Data and analysis compiled across disciplines have long argued prisons are inherently inhumane and contribute to, rather than mitigate, the concerns they are charged with addressing. The rate at which incarceration has increased over the past 50 years is one this country’s greatest shames, a testament to institutionalized racism and xenophobia, to our failures to confront socioeconomic inequality, and to our endemic willingness to warehouse people considered threats to public safety and personal property rather than fostering accountability or solving the underlying problems that reproduce criminality.

Further, the prison system — which includes, at least, federal and state prisons, local jails, immigration detention facilities, as well as parole and re-entry programs — is an unsustainable money pit. The returns on this public investment are damaging and ineffective.

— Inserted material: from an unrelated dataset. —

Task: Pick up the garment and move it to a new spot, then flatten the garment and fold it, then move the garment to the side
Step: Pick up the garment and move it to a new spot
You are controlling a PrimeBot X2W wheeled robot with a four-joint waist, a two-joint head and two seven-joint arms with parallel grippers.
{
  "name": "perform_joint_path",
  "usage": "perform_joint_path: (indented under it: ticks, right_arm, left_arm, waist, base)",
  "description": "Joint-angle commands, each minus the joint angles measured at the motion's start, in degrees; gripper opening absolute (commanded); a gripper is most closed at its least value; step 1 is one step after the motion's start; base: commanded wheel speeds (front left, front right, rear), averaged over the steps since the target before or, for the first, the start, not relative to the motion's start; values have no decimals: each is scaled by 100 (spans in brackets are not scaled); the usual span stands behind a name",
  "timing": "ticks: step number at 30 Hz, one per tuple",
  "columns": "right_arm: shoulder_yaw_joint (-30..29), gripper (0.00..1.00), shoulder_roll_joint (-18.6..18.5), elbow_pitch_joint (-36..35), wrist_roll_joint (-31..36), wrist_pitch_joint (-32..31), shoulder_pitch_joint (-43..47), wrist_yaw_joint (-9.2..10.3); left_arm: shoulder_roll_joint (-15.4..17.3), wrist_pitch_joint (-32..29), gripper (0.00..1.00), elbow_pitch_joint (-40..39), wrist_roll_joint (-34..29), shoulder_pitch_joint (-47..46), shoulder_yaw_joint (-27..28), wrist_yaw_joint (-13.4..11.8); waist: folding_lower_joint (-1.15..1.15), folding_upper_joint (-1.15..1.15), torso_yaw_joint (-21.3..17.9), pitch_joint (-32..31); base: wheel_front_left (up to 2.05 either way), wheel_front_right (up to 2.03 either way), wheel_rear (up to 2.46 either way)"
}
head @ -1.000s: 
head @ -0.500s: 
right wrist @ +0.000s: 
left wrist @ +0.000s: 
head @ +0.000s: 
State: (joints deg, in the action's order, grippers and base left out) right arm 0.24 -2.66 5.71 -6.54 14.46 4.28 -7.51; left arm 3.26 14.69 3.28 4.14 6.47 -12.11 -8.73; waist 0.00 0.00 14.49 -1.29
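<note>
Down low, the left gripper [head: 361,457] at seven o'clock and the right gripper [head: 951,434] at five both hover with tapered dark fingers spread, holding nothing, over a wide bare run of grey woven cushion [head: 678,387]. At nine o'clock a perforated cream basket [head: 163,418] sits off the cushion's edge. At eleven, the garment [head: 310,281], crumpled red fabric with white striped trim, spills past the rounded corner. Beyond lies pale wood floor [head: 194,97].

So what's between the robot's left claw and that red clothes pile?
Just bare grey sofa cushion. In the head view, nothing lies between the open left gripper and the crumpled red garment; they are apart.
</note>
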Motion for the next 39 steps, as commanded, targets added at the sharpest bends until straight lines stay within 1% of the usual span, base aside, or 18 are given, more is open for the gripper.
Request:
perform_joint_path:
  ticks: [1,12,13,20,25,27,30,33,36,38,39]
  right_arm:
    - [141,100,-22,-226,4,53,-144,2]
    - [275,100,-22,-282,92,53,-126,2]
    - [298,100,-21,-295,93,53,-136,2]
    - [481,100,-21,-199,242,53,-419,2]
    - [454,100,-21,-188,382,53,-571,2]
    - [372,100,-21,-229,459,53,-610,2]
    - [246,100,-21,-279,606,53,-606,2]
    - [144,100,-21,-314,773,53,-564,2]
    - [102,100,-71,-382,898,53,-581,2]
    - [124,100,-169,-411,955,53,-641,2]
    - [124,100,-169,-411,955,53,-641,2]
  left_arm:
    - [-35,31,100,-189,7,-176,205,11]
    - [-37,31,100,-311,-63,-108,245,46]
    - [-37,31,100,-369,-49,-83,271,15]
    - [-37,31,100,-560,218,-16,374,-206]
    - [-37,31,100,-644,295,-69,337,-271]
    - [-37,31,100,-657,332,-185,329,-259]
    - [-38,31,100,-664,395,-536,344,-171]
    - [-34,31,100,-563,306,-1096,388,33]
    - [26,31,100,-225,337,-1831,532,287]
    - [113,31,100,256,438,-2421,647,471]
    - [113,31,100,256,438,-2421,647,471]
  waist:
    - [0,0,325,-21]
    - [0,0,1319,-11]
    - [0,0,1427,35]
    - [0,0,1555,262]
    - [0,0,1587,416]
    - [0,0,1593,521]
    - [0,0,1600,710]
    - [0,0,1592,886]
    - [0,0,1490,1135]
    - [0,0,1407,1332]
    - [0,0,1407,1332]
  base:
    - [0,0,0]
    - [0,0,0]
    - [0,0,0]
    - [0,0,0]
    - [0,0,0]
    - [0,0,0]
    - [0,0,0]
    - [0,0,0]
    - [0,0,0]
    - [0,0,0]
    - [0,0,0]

Angela Y. Davis diagnosed this disconnect between knowing what prisons are and a relative lack of intervention to improve or replace this system as, in part, negligence on the part of our collective imagination. Why our imaginations fail is perhaps not as important as whether we are able to revitalize them — and then start acting together and with greater focus to end a multigenerational crisis.

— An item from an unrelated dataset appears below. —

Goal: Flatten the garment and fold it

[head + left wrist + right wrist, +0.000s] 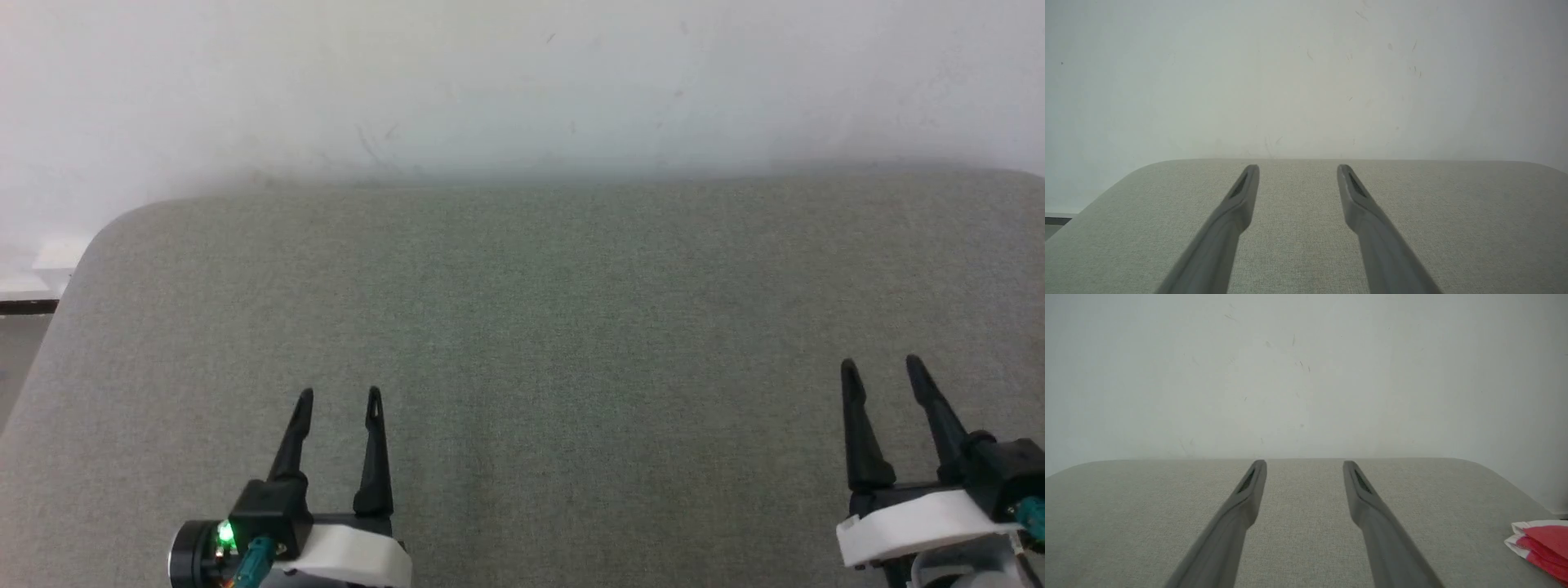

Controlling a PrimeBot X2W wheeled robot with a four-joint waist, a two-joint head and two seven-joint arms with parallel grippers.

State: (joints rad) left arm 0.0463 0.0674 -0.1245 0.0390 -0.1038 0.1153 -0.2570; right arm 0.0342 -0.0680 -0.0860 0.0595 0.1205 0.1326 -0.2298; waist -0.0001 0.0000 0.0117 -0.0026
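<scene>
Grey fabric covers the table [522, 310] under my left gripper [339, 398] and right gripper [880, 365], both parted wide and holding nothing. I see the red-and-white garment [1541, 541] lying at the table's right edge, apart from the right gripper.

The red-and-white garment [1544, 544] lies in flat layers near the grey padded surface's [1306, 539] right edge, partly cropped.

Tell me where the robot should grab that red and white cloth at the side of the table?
Probably the white-edged corner of the red and white cloth, the part nearest the open right gripper. It lies flat on the table in layers, so come from that side, skimming low, one finger sliding under. The rest is out of frame.
</scene>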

I’m endorsing no specific policy here. Instead, let’s jump start our creative thinking about ways to create a world with no prisons. First, it can be far more sustainable to be concretely for rather than simply against something. How would we need to treat one another? How would we, as individual local communities and larger, more abstract communities at state and national levels, come together to decide how to deal with those who violate community expectations, rules, and boundaries?

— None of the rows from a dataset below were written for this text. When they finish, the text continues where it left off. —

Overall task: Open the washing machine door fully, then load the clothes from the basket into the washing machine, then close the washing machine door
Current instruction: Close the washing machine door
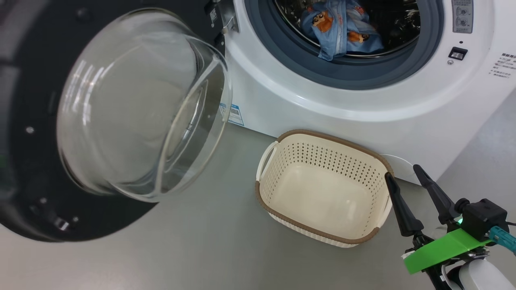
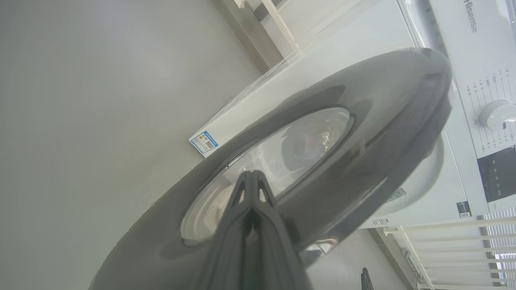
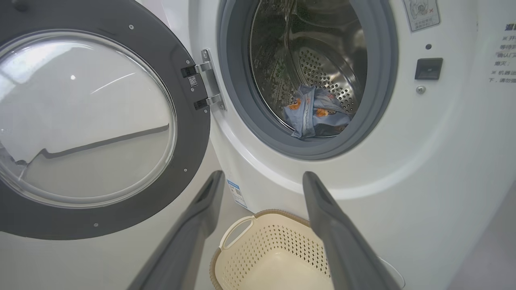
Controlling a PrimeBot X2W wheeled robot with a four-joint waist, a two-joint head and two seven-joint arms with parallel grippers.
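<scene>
Grey floor (image 1: 201, 249); Hisense washing machine (image 2: 475, 52); left pincer (image 2: 252, 177) closed, right pincer (image 1: 401, 171) spread, empty.

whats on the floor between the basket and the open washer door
Nothing. In the head view, the grey floor between the basket and the washing machine door is bare.

— What does the right gripper (image 1: 401, 170) look like?
— Two long black tapered fingers (image 1: 404, 213), a bright green flat plate (image 1: 443, 246), a black boxy block (image 1: 483, 215), a teal plug (image 1: 503, 238), a white rounded forearm (image 1: 481, 278).
— And the left gripper (image 2: 252, 176)?
— Dark grey, with slim triangular cut-outs near the tips.
</scene>
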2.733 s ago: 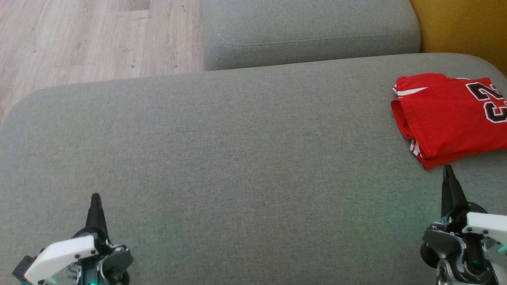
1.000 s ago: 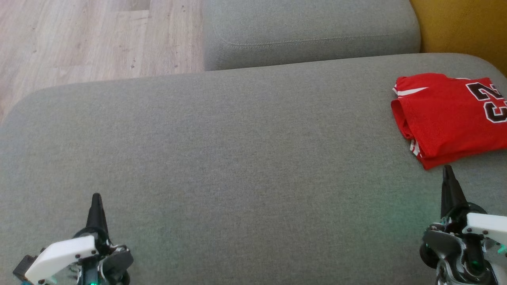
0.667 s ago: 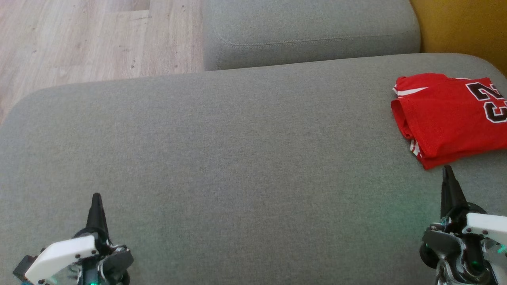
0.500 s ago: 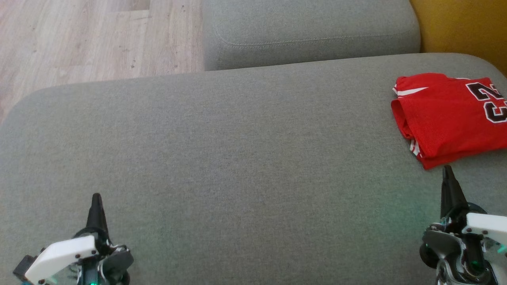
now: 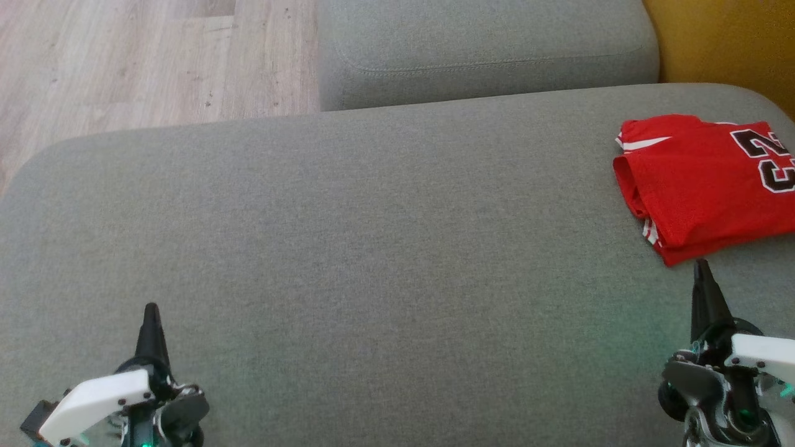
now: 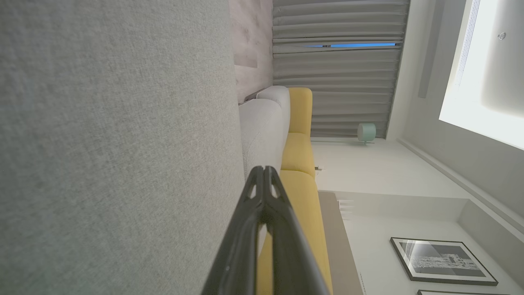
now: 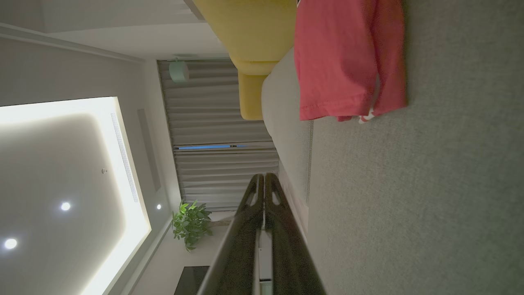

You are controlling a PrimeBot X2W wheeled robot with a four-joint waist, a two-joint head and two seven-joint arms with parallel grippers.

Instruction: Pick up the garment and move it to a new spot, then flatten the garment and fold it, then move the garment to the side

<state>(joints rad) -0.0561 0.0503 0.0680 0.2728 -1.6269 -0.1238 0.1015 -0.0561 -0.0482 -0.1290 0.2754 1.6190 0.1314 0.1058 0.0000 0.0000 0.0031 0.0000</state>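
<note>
Garment: we see the red jersey [image 5: 702, 186] lying folded in layers at 3 o'clock in the head view, partly cut off by the frame edge.
Handling: we judge it light, soft and limp. It is not fragile, but its thin layers are likely to slide over each other.
Hold: we would pinch the stacked corner at its 6 o'clock through every layer, and use 2 grippers if the fold must stay together.
Right gripper [image 5: 703, 270]: at 5 o'clock, fingers pressed together on nothing. That near corner lies just beside its tip, at 11 o'clock from it.
Left gripper [image 5: 150, 313]: at 7 o'clock, likewise closed and empty, well apart from the jersey.
Cushion [image 5: 372, 248]: the grey sofa seat bearing the jersey. There is wooden floor [image 5: 124, 62] at 11 o'clock.
</note>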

There are already dozens of ways communities and governments have begun to chip away at the perceived absolute necessity of prisons in this country. None of them will single-handedly undercut the notion that safety and security are contingent upon warehousing troublemakers. But each does a part to erode the “common sense” underpinning prisons. For example, look up what drug courts and mental health courts are doing to circumvent the imprisonment of drug law violators and those in need of mental health treatment. Look up groups and organizations that promote and train restorative justice philosophies. Look up advocacy for ending money bail or developing justice reinvestment or community justice planning. Look up community corrections as a solution in and of itself rather than a tool for parole and reentry. In Colorado, look at what Adams County is doing with the Safety and Justice Challenge program. Check out what Detention Watch is doing to disrupt ICE activities and the conditions in immigration detention centers.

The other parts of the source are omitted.